╭──
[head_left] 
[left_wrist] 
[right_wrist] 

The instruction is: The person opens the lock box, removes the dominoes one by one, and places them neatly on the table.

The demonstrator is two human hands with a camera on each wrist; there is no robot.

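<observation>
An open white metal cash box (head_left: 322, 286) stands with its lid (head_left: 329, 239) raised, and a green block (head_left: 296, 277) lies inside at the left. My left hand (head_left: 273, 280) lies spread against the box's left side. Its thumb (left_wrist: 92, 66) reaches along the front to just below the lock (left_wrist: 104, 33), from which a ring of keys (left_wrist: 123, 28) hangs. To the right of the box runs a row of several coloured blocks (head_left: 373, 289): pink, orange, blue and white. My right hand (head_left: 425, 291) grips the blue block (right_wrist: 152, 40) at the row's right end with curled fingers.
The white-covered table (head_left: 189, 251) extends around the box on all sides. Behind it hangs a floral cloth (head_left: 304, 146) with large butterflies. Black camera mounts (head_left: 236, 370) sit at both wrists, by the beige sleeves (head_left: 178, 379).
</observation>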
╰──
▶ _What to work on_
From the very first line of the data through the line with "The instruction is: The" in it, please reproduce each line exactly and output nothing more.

▶ _Response area_
[head_left] 
[left_wrist] 
[right_wrist] 

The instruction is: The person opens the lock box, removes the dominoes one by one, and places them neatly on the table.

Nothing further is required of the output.